PROBLEM STATEMENT:
Only one span of the material below is wanted. Output it exactly, from the line with "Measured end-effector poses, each" through the line with "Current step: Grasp", without any pictures.

RECORDED INFORMATION:
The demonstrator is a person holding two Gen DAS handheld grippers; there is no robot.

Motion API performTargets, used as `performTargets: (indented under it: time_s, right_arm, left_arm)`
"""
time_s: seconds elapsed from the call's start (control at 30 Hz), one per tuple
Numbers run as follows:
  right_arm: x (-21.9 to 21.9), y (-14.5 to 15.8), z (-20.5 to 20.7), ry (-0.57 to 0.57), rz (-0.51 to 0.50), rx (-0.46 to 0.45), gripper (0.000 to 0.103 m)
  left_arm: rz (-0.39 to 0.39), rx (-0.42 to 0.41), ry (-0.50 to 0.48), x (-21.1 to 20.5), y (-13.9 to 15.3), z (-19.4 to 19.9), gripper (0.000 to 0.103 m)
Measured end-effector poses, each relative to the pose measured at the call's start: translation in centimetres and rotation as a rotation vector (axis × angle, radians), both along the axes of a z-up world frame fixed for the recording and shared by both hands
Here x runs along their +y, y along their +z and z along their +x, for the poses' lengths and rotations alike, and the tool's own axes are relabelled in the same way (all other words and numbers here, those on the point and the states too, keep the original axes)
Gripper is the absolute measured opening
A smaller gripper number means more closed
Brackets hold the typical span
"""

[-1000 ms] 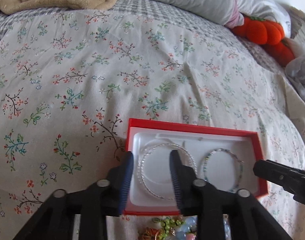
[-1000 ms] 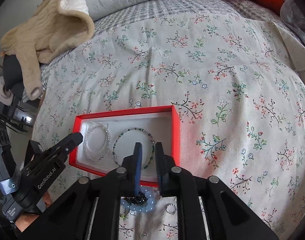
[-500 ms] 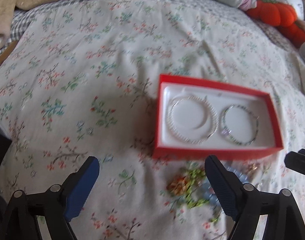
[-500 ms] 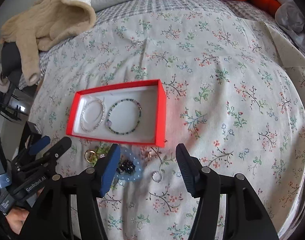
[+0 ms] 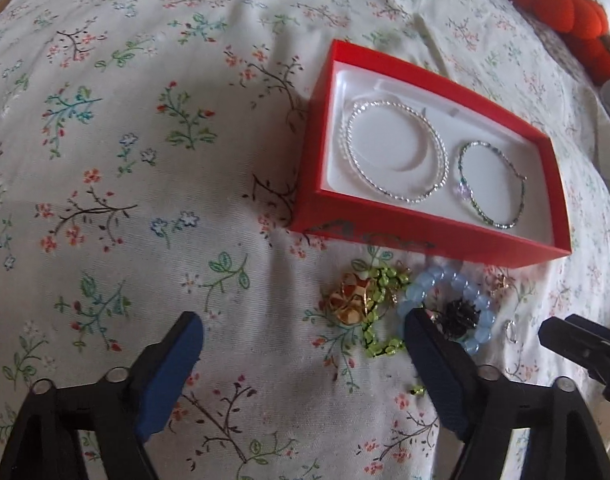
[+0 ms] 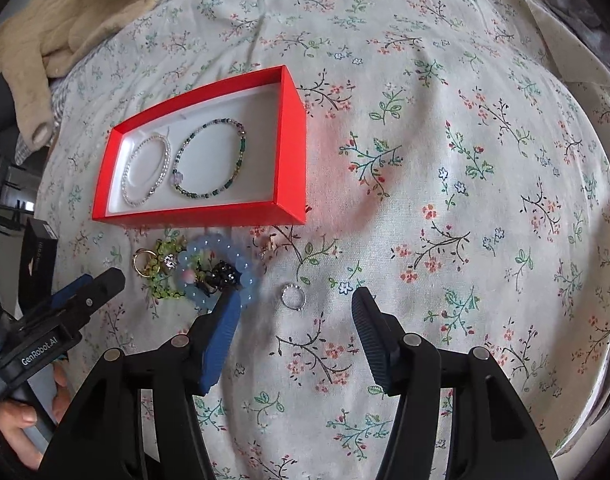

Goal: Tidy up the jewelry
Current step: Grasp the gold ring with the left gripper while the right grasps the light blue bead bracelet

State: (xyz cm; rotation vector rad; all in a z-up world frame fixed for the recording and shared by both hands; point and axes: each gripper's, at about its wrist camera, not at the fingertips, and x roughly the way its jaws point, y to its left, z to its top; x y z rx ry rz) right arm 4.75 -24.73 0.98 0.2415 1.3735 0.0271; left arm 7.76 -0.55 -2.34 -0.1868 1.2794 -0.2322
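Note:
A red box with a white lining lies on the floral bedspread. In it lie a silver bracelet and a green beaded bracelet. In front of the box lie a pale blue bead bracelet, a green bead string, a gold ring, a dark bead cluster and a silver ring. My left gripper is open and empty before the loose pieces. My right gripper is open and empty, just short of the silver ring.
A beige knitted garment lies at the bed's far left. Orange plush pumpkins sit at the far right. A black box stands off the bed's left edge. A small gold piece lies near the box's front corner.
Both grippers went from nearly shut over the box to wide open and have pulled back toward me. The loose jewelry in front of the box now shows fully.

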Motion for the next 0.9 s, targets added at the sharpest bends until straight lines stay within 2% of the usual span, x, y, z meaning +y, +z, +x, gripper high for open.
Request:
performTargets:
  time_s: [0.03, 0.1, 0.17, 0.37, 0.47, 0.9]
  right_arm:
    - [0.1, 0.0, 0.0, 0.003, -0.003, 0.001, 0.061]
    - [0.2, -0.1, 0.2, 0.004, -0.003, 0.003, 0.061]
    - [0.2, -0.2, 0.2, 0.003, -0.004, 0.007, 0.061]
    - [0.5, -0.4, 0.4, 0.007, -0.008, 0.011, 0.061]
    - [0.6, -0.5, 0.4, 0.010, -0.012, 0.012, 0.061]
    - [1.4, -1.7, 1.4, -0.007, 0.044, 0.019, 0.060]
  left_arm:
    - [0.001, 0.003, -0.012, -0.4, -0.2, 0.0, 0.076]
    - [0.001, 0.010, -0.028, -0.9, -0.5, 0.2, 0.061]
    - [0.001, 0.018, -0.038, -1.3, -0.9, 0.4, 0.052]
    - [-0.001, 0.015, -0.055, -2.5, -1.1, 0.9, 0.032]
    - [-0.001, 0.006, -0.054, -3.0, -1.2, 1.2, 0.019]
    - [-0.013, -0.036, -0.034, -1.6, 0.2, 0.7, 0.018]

YOUR SOLUTION:
Measured end-effector poses, each relative to the pose measured at the call's start: translation in centimetres and rotation as a rotation vector (axis × angle, radians), both along the axes of a z-up world frame fixed for the recording and shared by both hands
Here x runs along their +y, y along their +z and z along their +x, for the poses' lengths and rotations alike, and the tool's own axes are relabelled in the same way (all other words and numbers here, those on the point and the states too, keep the original axes)
Gripper is the absolute measured opening
A smaller gripper number means more closed
Brackets hold the typical span
"""

[-1000 ms] 
[-1000 ms] 
[-500 ms] 
[-500 ms] 
[+0 ms] 
[+0 ms] 

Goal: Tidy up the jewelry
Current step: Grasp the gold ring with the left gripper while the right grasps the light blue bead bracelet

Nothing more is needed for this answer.